Asian Financial Forum: HKEX’s Aguzin underscores Hong Kong’s ‘superconnector’ role, says China, rest of the world ‘massively underinvested’ in each other

  • Opportunities in China’s US$18 trillion economy remain significant despite a slowdown in 2023, bourse operator’s CEO says
  • Mainland investors buying and selling offshore debt through the Stock Connect mechanisms are starting to drive material volume: HSBC executive
Hong Kong’s role as a “superconnector” between the capital markets of mainland China and the rest of the world will continue because of hugely untapped investment opportunities, Nicolas Aguzin, the CEO of bourse operator Hong Kong Exchanges and Clearing (HKEX), told the Asian Financial Forum (AFF) on Thursday.
“When we look at the total amount invested in China and Hong Kong relative to GDP [gross domestic product], the world is still massively underinvested in China,” Aguzin said. That is also the case the other way around, he added.
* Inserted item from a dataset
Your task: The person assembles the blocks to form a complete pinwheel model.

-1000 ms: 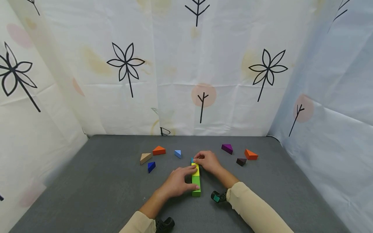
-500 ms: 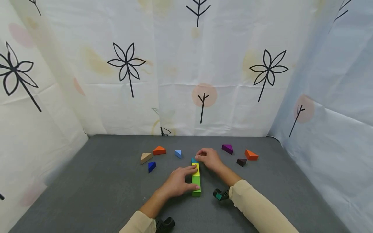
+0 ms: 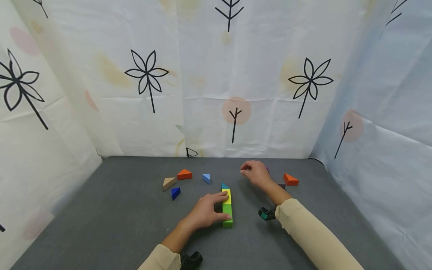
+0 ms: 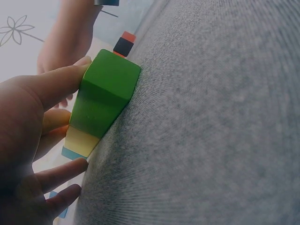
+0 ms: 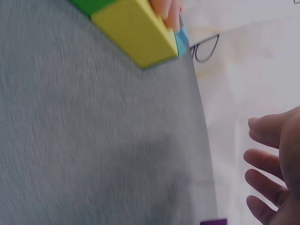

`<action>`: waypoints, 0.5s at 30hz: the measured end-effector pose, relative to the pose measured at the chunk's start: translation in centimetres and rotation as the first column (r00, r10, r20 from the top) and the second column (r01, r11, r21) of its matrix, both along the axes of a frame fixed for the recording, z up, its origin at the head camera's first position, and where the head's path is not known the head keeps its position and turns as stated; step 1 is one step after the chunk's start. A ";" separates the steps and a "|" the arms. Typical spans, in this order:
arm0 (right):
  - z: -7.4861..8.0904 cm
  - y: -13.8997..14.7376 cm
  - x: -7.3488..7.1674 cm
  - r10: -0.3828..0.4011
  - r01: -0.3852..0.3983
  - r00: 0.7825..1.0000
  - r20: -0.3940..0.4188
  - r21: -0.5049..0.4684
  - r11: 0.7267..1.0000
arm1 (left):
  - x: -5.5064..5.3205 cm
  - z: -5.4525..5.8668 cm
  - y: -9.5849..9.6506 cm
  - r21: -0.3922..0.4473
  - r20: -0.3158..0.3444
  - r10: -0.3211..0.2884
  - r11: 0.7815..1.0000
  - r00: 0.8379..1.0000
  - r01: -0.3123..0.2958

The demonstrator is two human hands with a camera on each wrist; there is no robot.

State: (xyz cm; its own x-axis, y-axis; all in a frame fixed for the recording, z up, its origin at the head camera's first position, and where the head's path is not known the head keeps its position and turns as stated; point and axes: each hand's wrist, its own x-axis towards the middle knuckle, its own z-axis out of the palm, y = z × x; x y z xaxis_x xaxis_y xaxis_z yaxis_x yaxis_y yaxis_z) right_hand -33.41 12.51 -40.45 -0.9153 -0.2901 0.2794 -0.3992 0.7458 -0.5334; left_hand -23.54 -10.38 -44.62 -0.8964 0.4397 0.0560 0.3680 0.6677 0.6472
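A row of blocks runs away from me at the middle of the table: a green block [image 3: 227,210] nearest, a yellow block [image 3: 228,200] behind it, and a teal triangular block [image 3: 224,186] at the far end. My left hand [image 3: 204,212] rests on the row from the left, its thumb on the green block and a forefinger on the yellow one, fingers spread and fairly straight. Off to the right, my right hand [image 3: 257,174] is raised with loosely bent fingers and nothing between them, as the right wrist view of that hand [image 5: 274,173] shows. It mostly hides a purple block [image 3: 267,170].
On the left lie a tan triangular block [image 3: 168,183], an orange one [image 3: 184,174], a dark blue one [image 3: 175,193] and a light blue one [image 3: 206,178]. An orange block [image 3: 291,179] and a partly covered dark block [image 3: 282,185] lie on the right. Printed cloth walls [image 3: 202,75] enclose the table.
My right hand has left the teal block and moved right and away, over toward the purple block. The teal block now shows fully at the row's end. My left hand has stayed put.
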 end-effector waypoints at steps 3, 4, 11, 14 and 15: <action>-0.3 0.8 -0.5 -0.015 0.016 0.999 -0.033 0.037 0.999 | 0.0 0.0 0.0 -0.007 0.002 -0.002 1.000 1.000 0.002; -0.3 1.0 -0.7 -0.025 0.027 0.999 -0.040 0.047 0.999 | 0.0 -0.1 0.0 -0.009 0.002 -0.001 1.000 1.000 0.001; -0.7 2.6 -1.5 -0.076 0.085 0.994 -0.079 0.117 0.990 | 0.0 -0.1 0.0 -0.016 -0.005 0.006 1.000 1.000 -0.006; -0.9 3.4 -1.7 -0.083 0.093 0.994 -0.076 0.139 0.986 | 0.1 0.0 0.0 -0.013 0.000 0.006 1.000 1.000 -0.006; -1.0 3.6 -1.8 -0.088 0.097 0.994 -0.069 0.146 0.985 | 0.1 0.0 0.0 -0.010 0.001 0.005 1.000 1.000 -0.005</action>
State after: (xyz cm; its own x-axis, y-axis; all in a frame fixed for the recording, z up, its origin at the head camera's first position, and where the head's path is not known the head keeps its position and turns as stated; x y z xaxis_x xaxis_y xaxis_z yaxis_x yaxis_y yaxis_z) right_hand -35.21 16.11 -41.44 -0.9224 -0.2478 0.2962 -0.3537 0.8500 -0.3903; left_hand -23.45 -10.42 -44.64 -0.8984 0.4362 0.0510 0.3644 0.6758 0.6407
“China represents close to 20 per cent of the global GDP, and the amount of investment today by international investors is like 2 per cent, 3 per cent. So that, at some point, has to shift.”

While China’s economic growth has slowed, recording a 5.2 per cent increment last year, the opportunities in its US$18 trillion economy remain significant, Aguzin added.
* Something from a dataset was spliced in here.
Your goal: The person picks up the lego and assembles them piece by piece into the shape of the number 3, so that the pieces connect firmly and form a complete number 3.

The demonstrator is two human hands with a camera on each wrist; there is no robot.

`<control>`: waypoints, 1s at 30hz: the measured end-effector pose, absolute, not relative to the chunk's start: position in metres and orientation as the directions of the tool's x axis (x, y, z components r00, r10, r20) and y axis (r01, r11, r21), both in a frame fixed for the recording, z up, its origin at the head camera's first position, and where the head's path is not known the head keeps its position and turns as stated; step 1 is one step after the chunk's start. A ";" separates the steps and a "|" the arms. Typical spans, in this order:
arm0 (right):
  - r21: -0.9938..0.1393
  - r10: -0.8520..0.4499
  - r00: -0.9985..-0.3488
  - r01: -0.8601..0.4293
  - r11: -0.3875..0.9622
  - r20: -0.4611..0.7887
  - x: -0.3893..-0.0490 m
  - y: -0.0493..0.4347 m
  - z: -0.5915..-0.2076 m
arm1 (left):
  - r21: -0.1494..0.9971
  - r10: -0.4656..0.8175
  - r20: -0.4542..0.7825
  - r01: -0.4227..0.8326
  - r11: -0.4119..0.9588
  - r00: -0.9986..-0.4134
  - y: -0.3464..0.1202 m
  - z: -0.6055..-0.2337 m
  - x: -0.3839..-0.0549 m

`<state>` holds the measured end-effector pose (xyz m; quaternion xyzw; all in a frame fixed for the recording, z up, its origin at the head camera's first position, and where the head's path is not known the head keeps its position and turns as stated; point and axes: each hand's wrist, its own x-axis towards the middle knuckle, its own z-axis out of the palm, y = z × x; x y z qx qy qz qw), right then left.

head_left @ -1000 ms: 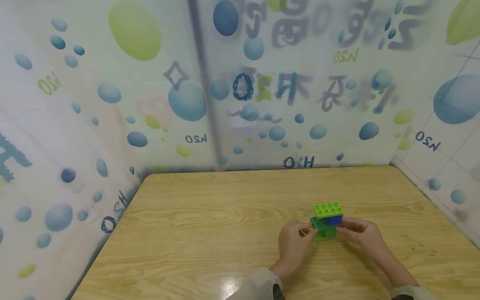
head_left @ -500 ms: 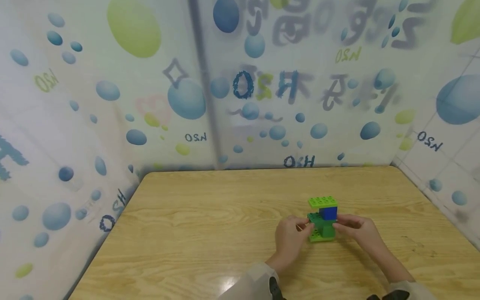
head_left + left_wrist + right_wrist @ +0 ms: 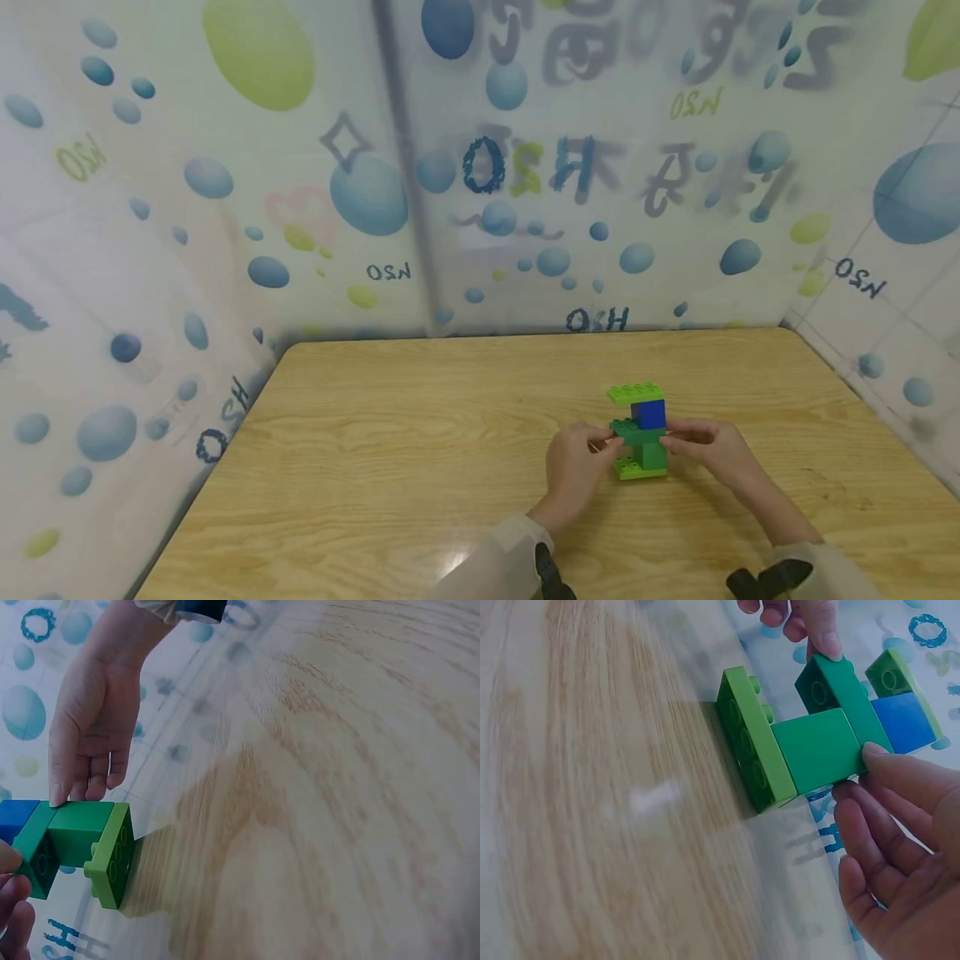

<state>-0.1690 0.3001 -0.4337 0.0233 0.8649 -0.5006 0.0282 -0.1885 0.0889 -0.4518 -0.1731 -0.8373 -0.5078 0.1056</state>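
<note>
A stack of toy building bricks stands between my hands at the right of the table in the head view. A light green plate (image 3: 643, 474) forms its base, under a green brick (image 3: 651, 456). Above comes a darker green plate (image 3: 639, 437) that juts out leftward, then a blue brick (image 3: 648, 414), topped by another light green plate (image 3: 636, 393). My left hand (image 3: 576, 467) pinches the jutting end of the darker plate between thumb and fingers. My right hand (image 3: 716, 454) pinches the opposite end of that plate; its lower fingers hang loosely curled in the right wrist view.
The wooden table (image 3: 420, 433) reaches back to a wall (image 3: 480, 250) with bubble patterns and mirrored lettering. A side wall (image 3: 90, 333) borders it at the left. Black straps (image 3: 551, 575) circle both sleeved wrists.
Both hands have shifted slightly left with the brick stack. The stack has tipped more upright, so the blue brick and the side faces show more and the top plate looks flatter.
</note>
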 end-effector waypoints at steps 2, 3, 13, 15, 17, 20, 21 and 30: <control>-0.869 -0.004 -0.998 0.057 0.492 -0.068 -0.169 0.300 -0.433 | 0.818 0.190 0.348 0.397 0.416 -0.918 0.089 -0.451 -0.189; -0.867 -0.004 -0.998 0.052 0.496 -0.062 -0.169 0.300 -0.432 | 0.823 0.194 0.343 0.394 0.409 -0.919 0.089 -0.451 -0.189; -0.875 -0.031 -0.999 0.010 0.484 -0.029 -0.174 0.297 -0.436 | 0.851 0.167 0.280 0.325 0.413 -0.945 0.090 -0.451 -0.197; -0.869 -0.024 -0.999 0.015 0.494 -0.031 -0.174 0.297 -0.437 | 0.843 0.170 0.291 0.337 0.419 -0.941 0.090 -0.452 -0.198; -0.866 -0.012 -0.999 0.020 0.500 -0.030 -0.174 0.296 -0.437 | 0.841 0.174 0.299 0.345 0.417 -0.938 0.090 -0.452 -0.198; -0.868 0.017 -0.999 0.036 0.495 -0.032 -0.173 0.295 -0.438 | 0.839 0.177 0.304 0.351 0.415 -0.936 0.090 -0.453 -0.199; -0.869 0.026 -0.999 0.038 0.493 -0.029 -0.173 0.295 -0.439 | 0.838 0.178 0.308 0.355 0.415 -0.935 0.089 -0.453 -0.199; -0.884 0.080 -0.997 0.047 0.465 -0.011 -0.172 0.294 -0.445 | 0.841 0.185 0.315 0.364 0.401 -0.931 0.089 -0.456 -0.201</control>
Aguzin and the other speakers on the panel agreed that some investment flows were happening despite a difficult 2023, which saw high interest rates, heightened geopolitical tensions and an economic slowdown, around the world.

Southbound trading, or mainland investors buying and selling offshore debt through the Hong Kong exchange’s Stock Connect mechanisms, is starting to drive material volume, said Matthew Ginsburg, the global co-head of investment banking at HSBC.

Hong Kong’s ‘immigrant DNA’ allows city to thrive as ‘superconnector’

Ginsberg praised the introduction of dual-currency counters by HKEX. These counters, which were launched in June last year, initially allow 24 companies to offer their shares in Hong Kong dollars as well as the yuan to investors in the city. These firms include gauge heavyweights such as Alibaba Group Holding, Baidu and Tencent Holdings.

“At the end of the day, investors choose to come to markets where there is capital and where there are investors, and the more that Hong Kong represents access to Chinese capital, the more attractive it is going to be for issuers from Indonesia, from Thailand and the likes,” he added.

Last year, HKEX included the stock exchanges of Saudi Arabia and Indonesia in a list of recognised bourses, to attract secondary and cross-border listings from companies based in the Middle East and Asean countries.

Hong Kong, Saudi agree to deepen financial markets collaboration

Mindful of headwinds such as inflation, geopolitical tensions and elections in several countries around the world, the speakers struck a cautiously optimistic note on the outlook for capital markets in 2024.

“We’re hopeful that if you put together earnings, economic growth, more stability and support from the Chinese government, which is always critical, that 2024 will be a better year than we all think it might be,” Ginsburg said.

The markets are finding themselves at a point where they are seeing some movement from equity markets into money market funds, and some movement outside China, because of geopolitics, Aguzin said.

“At some point these things will turn. We’re probably getting closer to the bottom of a cycle,” he added.